Lines from the records below that contain the word "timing" are to be copied out.

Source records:
______________________________
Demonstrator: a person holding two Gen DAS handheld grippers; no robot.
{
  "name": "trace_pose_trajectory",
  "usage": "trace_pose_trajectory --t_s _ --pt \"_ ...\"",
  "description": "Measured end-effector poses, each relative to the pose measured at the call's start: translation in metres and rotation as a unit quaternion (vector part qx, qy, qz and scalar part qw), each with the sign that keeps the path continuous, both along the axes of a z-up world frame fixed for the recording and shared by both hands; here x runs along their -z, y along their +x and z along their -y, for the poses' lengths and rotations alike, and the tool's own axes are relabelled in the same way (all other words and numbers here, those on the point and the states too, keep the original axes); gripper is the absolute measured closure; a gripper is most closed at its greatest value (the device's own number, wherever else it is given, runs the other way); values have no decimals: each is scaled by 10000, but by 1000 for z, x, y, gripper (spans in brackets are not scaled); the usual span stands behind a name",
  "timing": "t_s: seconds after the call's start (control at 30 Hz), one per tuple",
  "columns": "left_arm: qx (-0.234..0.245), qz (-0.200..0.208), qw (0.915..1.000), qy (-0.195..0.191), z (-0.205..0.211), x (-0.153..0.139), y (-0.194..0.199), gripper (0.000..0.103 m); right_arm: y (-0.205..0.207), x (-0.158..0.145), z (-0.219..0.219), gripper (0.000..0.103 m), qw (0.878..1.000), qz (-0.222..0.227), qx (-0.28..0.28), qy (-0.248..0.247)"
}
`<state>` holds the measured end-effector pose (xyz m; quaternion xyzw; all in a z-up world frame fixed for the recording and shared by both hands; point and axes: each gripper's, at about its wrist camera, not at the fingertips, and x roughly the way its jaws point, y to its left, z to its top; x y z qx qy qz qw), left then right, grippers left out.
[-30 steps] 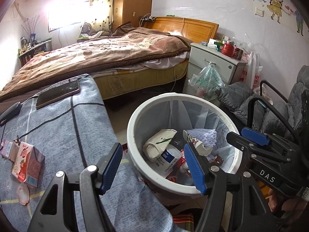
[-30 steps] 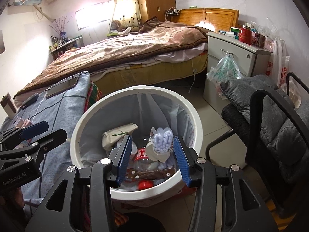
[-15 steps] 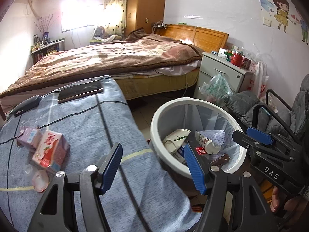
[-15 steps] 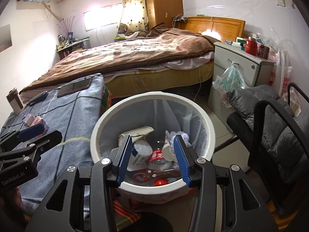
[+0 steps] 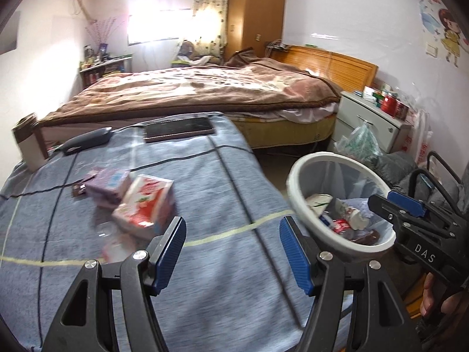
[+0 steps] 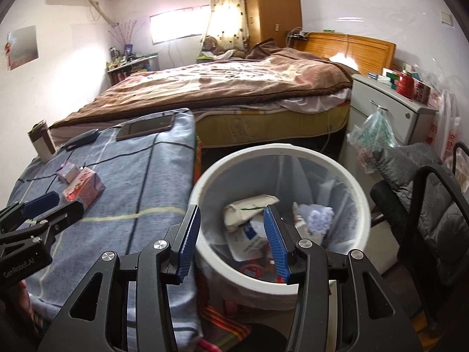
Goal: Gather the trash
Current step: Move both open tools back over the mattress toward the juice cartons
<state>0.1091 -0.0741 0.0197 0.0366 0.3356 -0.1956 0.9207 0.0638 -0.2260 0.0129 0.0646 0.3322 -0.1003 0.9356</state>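
A red-and-white drink carton (image 5: 146, 205) lies on the blue checked cloth (image 5: 205, 182), with a purple carton (image 5: 110, 186) behind it and a small dark wrapper (image 5: 78, 189) to its left. My left gripper (image 5: 233, 249) hovers open and empty over the cloth, just right of the red carton. A white trash bin (image 6: 205, 187) with a clear liner stands beside the table, holding cartons, wrappers and a bottle. My right gripper (image 6: 231, 240) is open and empty over the bin's near rim. The cartons (image 6: 83, 189) also show in the right wrist view.
On the cloth's far end lie a phone (image 5: 178, 129), a dark case (image 5: 85, 140) with a cable and a tumbler (image 5: 29, 146). A bed (image 5: 190, 94), a white nightstand (image 5: 372, 117) with a hanging bag, and a black chair (image 6: 425, 205) surround the bin.
Both grippers have swung left, away from the bin toward the table. The cartons now sit close ahead of the left gripper, and the bin has slid right in both views.
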Motion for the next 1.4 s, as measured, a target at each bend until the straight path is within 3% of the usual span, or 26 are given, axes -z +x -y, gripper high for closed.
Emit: trace_pose_trajectory --t_s 0.37,0.63,1.1,1.4 --pt "-747 -86 9972 13 -62 11 8 35 15 3 -32 53 9991 -22 -426 29" --pt "-1028 -235 9944 8 -93 23 14 34 29 5 -57 52 9969 -70 -781 16" --pt "-1149 -589 9916 121 -105 48 46 34 49 10 -82 51 9939 -212 -1086 24" --pt "-1063 -761 9914 -20 -106 54 63 36 61 10 -97 51 9925 -263 -1190 10"
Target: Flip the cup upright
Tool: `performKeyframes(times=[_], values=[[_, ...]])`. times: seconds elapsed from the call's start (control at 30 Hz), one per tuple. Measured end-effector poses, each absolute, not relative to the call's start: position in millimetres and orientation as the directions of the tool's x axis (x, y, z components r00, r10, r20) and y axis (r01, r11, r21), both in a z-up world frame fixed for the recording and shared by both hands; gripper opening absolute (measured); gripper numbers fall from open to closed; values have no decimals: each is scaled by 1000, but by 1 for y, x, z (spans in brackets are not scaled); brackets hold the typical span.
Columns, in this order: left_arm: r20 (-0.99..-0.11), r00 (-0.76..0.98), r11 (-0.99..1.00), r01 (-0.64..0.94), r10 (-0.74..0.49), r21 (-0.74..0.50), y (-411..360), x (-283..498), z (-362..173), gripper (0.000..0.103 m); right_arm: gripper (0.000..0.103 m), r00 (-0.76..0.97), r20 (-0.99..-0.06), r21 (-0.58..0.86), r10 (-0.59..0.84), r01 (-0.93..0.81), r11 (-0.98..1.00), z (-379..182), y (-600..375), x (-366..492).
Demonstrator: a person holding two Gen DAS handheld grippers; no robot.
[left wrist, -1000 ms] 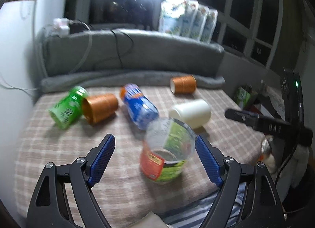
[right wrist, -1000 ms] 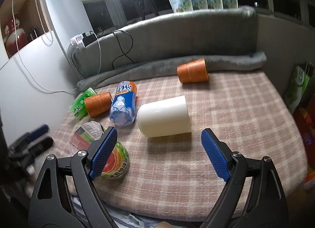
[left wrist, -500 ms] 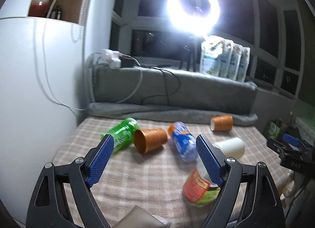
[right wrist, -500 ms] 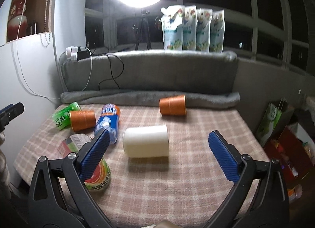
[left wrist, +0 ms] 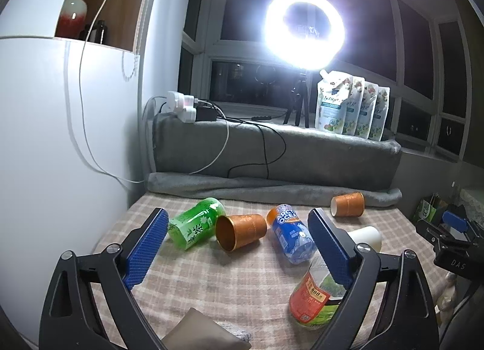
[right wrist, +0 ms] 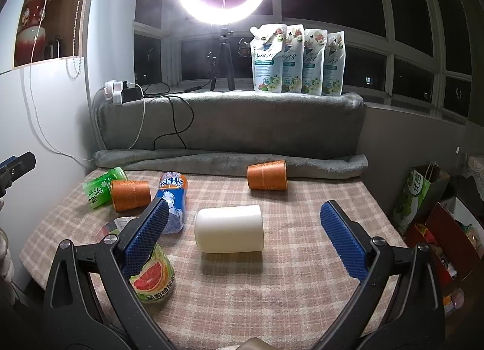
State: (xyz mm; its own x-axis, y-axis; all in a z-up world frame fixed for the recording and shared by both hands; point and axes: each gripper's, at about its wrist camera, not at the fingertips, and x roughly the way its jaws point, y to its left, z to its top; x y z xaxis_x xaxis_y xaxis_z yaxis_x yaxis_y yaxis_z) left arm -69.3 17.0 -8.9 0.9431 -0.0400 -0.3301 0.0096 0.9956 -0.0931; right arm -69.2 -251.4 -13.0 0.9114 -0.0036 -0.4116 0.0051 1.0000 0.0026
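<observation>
Three cups lie on their sides on the checked cloth. A white cup point(right wrist: 229, 228) lies in the middle, straight ahead of my open, empty right gripper point(right wrist: 245, 230); it also shows in the left wrist view point(left wrist: 364, 236). An orange cup point(left wrist: 241, 230) lies at the left with its mouth towards me, ahead of my open, empty left gripper point(left wrist: 239, 248); it also shows in the right wrist view point(right wrist: 130, 195). A second orange cup point(right wrist: 266, 174) lies by the grey blanket at the back.
A green bottle point(left wrist: 196, 222), a blue Arctic Ocean bottle point(left wrist: 291, 236) and a grapefruit-label jar point(right wrist: 152, 274) stand or lie among the cups. A grey blanket roll point(right wrist: 230, 162) bounds the back. A white cabinet point(left wrist: 60, 138) bounds the left, bags point(right wrist: 419, 196) the right.
Both grippers have pulled back and tilted up, so the table looks farther and the ring light has come into view. The cups have not moved. Both jaws stay open.
</observation>
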Motion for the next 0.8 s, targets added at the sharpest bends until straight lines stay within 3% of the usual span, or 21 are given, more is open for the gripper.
performKeyframes(times=[0.8], values=[[-335,941,996,25,-54,-90,14,-68,-9,95,102,913,-407,-2,-10,10,1000,-10,-254,-70]])
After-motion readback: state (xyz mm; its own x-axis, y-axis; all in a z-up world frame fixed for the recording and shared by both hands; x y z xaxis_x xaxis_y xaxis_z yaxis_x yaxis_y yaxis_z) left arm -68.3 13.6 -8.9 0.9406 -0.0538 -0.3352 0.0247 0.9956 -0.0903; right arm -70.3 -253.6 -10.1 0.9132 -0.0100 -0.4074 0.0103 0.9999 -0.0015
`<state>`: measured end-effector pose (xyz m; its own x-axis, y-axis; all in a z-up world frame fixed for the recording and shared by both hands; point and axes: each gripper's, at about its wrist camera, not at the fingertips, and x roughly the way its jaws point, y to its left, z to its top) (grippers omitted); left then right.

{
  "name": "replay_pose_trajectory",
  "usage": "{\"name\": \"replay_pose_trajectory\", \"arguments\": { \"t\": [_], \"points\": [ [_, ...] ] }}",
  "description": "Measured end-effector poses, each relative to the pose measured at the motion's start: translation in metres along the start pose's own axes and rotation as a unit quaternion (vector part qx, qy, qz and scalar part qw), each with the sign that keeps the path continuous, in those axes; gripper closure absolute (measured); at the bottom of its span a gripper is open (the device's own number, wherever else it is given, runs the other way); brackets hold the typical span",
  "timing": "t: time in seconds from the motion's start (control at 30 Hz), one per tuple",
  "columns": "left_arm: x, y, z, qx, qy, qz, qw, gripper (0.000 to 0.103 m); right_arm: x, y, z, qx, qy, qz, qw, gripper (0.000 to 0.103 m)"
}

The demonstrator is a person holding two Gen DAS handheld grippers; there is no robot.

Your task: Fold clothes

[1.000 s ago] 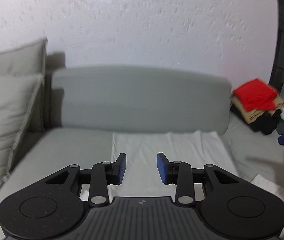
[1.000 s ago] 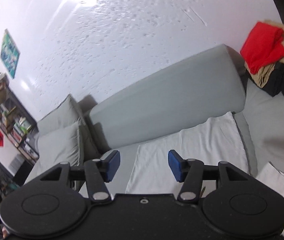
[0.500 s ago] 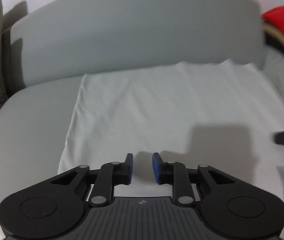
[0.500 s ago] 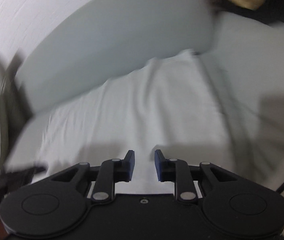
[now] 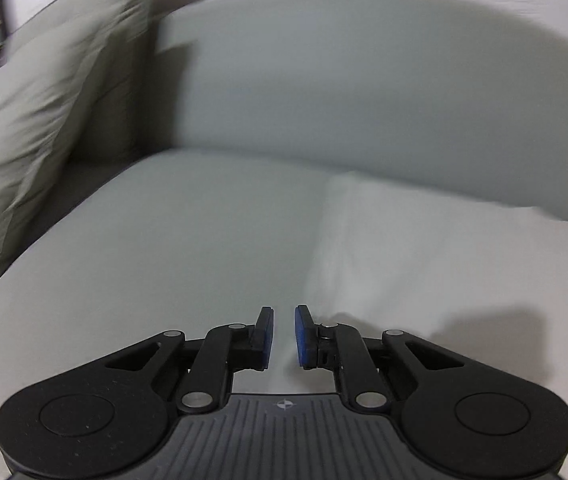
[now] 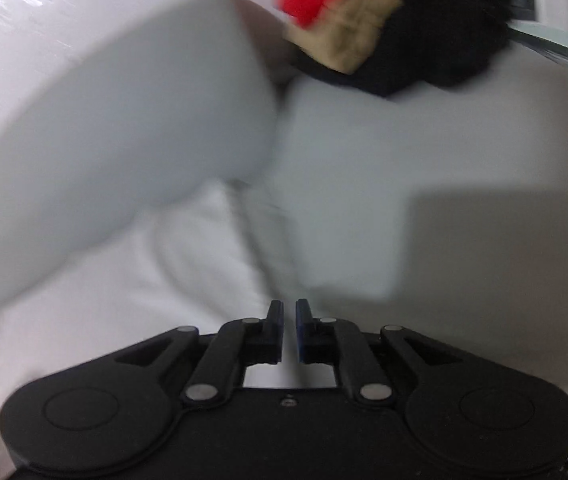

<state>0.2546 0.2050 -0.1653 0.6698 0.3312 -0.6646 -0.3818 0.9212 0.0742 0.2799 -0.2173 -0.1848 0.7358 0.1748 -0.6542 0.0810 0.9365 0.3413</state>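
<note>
My left gripper (image 5: pixel 284 334) and right gripper (image 6: pixel 289 330) have just been closing, jaws now down to a narrow slit with nothing visibly pinched between the pads. The white garment (image 5: pixel 444 256) lies flat on the sofa seat (image 5: pixel 184 240), each gripper at a near edge. I judge I'm starting a fold; next I need a firm pinch on cloth before lifting.

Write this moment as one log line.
left gripper: just closing, white cloth left edge | right gripper: just closing, cloth right edge | cloth between jaws: unclear
</note>
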Motion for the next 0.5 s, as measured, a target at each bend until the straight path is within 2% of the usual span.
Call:
{"name": "replay_pose_trajectory", "arguments": {
  "t": [0.1, 0.2, 0.23, 0.3, 0.33, 0.37, 0.43, 0.5],
  "points": [
    [-0.001, -0.045, 0.005, 0.065, -0.022, -0.053, 0.9962, 0.082, 0.011, 0.038, -0.004, -0.051, 0.006, 0.056, 0.997, 0.094],
    [0.016, -0.078, 0.006, 0.098, -0.019, -0.079, 0.9919, 0.081, 0.036, 0.071, -0.011, -0.118, 0.023, 0.094, 0.988, 0.094],
    [0.026, -0.083, 0.006, 0.104, -0.015, -0.073, 0.9918, 0.081, 0.047, 0.077, -0.013, -0.130, 0.032, 0.101, 0.986, 0.094],
    [0.046, -0.083, 0.009, 0.106, -0.013, -0.028, 0.9939, 0.081, 0.070, 0.083, -0.010, -0.147, 0.034, 0.090, 0.984, 0.095],
    [0.056, -0.080, 0.010, 0.103, -0.013, 0.001, 0.9946, 0.081, 0.079, 0.082, -0.007, -0.151, 0.024, 0.074, 0.985, 0.101],
    [0.065, -0.076, 0.013, 0.097, -0.013, 0.031, 0.9947, 0.081, 0.086, 0.077, 0.000, -0.149, 0.001, 0.049, 0.988, 0.101],
    [0.080, -0.055, 0.024, 0.066, -0.008, 0.069, 0.9954, 0.080, 0.096, 0.054, 0.015, -0.117, -0.036, -0.011, 0.992, 0.101],
    [0.091, -0.036, 0.034, 0.045, -0.005, 0.093, 0.9946, 0.085, 0.102, 0.024, 0.030, -0.071, -0.050, -0.050, 0.995, 0.103]
  ]
}}
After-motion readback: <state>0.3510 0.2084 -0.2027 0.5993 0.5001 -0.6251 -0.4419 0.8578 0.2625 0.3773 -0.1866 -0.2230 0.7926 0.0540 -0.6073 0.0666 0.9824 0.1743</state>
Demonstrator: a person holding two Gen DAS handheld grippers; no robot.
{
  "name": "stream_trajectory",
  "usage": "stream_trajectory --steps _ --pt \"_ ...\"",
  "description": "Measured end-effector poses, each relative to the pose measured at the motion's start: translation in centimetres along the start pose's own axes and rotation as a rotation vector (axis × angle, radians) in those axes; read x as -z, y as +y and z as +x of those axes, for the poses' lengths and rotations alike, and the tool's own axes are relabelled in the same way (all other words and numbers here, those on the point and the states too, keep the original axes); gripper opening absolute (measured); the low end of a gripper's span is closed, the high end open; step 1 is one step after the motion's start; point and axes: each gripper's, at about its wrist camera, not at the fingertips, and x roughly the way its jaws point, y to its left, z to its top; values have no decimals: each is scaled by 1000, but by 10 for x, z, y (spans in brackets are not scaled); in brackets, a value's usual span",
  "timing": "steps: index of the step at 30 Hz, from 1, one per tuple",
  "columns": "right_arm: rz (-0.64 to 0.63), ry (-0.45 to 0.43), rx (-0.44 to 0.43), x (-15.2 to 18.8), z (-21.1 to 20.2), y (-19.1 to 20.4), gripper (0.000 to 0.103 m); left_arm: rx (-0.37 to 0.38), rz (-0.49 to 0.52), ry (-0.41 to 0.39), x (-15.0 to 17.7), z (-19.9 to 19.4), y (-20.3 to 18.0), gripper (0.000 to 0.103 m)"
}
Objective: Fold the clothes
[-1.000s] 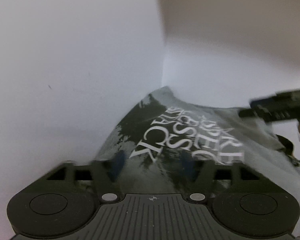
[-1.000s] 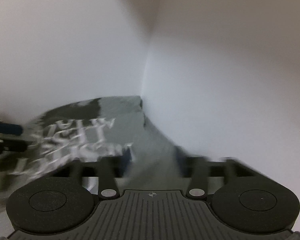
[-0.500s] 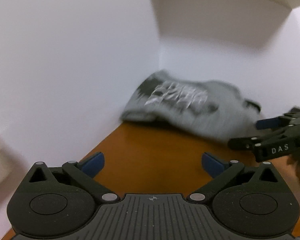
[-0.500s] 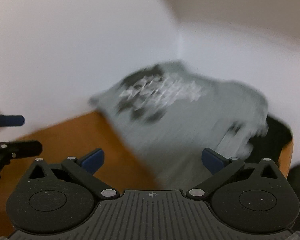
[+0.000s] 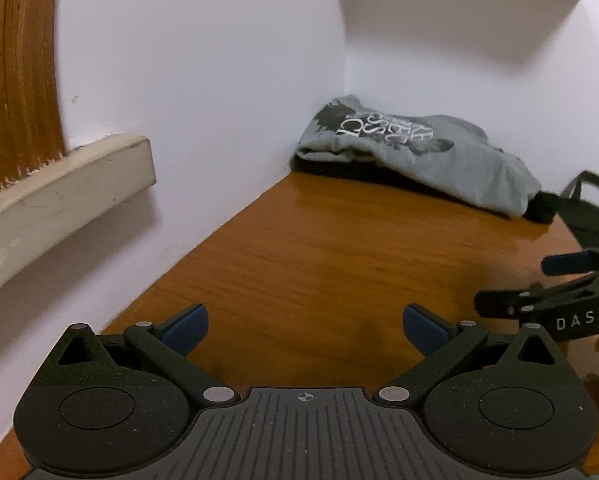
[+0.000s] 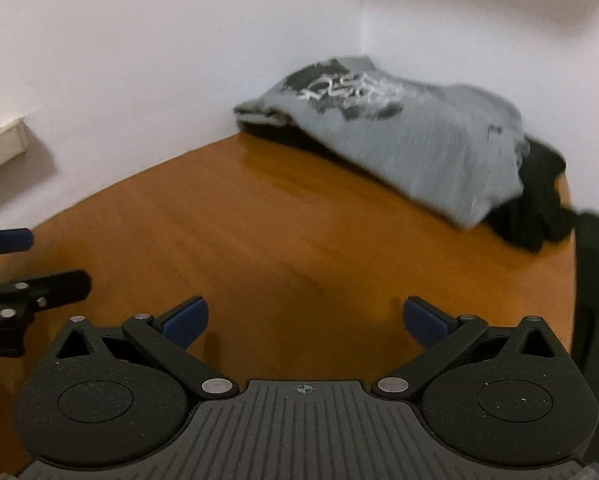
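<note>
Both left gripper (image 5: 305,324) and right gripper (image 6: 305,319): jaws wide apart, empty, above table (image 5: 319,248); folded grey shirt (image 5: 419,148) lies in far corner.

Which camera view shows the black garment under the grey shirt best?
The right wrist view: the black garment sticks out plainly from under the grey shirt. The left wrist view shows only a small dark bit beside the shirt.

The grey printed T-shirt (image 6: 399,136) hides most of a black garment (image 6: 539,200) beneath it. Its white lettering is motion-blurred and unreadable. At 3 o'clock, a dark bag (image 5: 591,208) is cut off by the edge.
</note>
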Motion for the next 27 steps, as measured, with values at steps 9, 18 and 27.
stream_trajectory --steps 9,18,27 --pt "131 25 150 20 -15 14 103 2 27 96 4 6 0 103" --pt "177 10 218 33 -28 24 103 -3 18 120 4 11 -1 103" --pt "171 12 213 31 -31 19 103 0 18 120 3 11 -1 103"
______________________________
EXPECTED OUTPUT:
  "timing": "t_s: seconds after the call's start (control at 30 Hz), one per tuple",
  "timing": "t: time in seconds from the motion's start (control at 30 Hz), one per tuple",
  "timing": "steps: index of the step at 30 Hz, from 1, one per tuple",

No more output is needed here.